• _What to work on_: Would you repeat the whole listing exactly, pictures excluded?

• _Collected data_:
__________________________________________________
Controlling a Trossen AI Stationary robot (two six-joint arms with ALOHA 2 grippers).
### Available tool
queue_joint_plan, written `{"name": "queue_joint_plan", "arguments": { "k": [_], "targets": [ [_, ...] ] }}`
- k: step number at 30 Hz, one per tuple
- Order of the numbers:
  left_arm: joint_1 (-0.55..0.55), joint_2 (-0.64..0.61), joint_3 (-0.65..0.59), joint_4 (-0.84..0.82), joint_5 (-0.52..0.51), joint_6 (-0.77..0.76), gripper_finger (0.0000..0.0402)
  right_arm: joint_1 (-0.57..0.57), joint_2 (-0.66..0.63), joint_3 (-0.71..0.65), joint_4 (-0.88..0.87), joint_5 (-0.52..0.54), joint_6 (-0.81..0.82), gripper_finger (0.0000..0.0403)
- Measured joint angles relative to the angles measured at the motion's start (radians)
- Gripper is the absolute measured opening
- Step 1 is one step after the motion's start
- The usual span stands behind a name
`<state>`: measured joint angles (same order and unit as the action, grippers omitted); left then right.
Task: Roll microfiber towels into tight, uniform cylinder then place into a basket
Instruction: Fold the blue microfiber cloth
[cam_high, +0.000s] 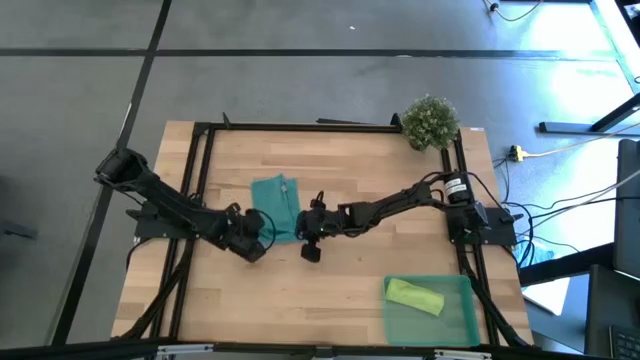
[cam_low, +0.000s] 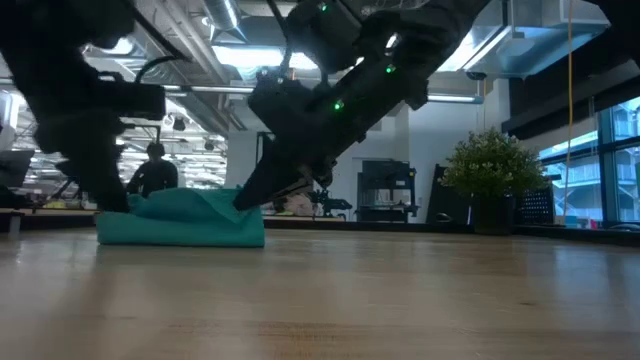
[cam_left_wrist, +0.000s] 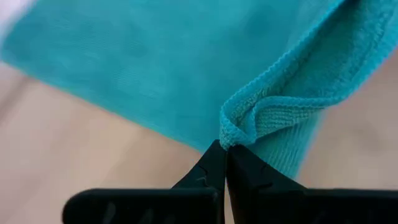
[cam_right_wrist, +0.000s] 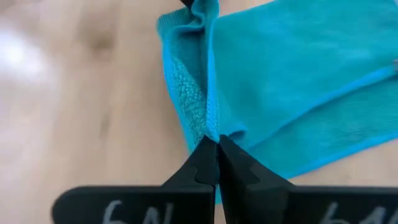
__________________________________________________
• _The answer_:
Controlling a Trossen AI Stationary robot (two six-joint arms with ALOHA 2 grippers).
### Available tool
queue_joint_plan, written `{"name": "queue_joint_plan", "arguments": { "k": [_], "targets": [ [_, ...] ] }}`
- k: step number at 30 Hz, one per tuple
- Order of the numbers:
  left_arm: joint_1 (-0.55..0.55), joint_2 (-0.64..0.61), joint_3 (-0.65..0.59), joint_4 (-0.84..0.82), joint_5 (-0.52..0.51), joint_6 (-0.77..0.76), gripper_finger (0.0000..0.0402)
  right_arm: joint_1 (-0.57..0.57), joint_2 (-0.66..0.63), joint_3 (-0.71..0.65), joint_4 (-0.88..0.87), joint_5 (-0.52..0.54), joint_6 (-0.81..0.82), gripper_finger (0.0000..0.0403)
- Measured joint angles relative to the angles measured at the motion's start (radians)
- Gripper is the absolute measured opening
- Step 1 is one step after the motion's start
- The usual span stands behind a name
`<state>`: measured joint angles (same order and unit as the action, grippers omitted); left then right.
Task: Roll microfiber towels into tight, uniform cylinder then place into a basket
Instruction: Fold the blue microfiber cloth
[cam_high, +0.000s] 
[cam_low, +0.000s] 
[cam_left_wrist, +0.000s] 
[cam_right_wrist, +0.000s] 

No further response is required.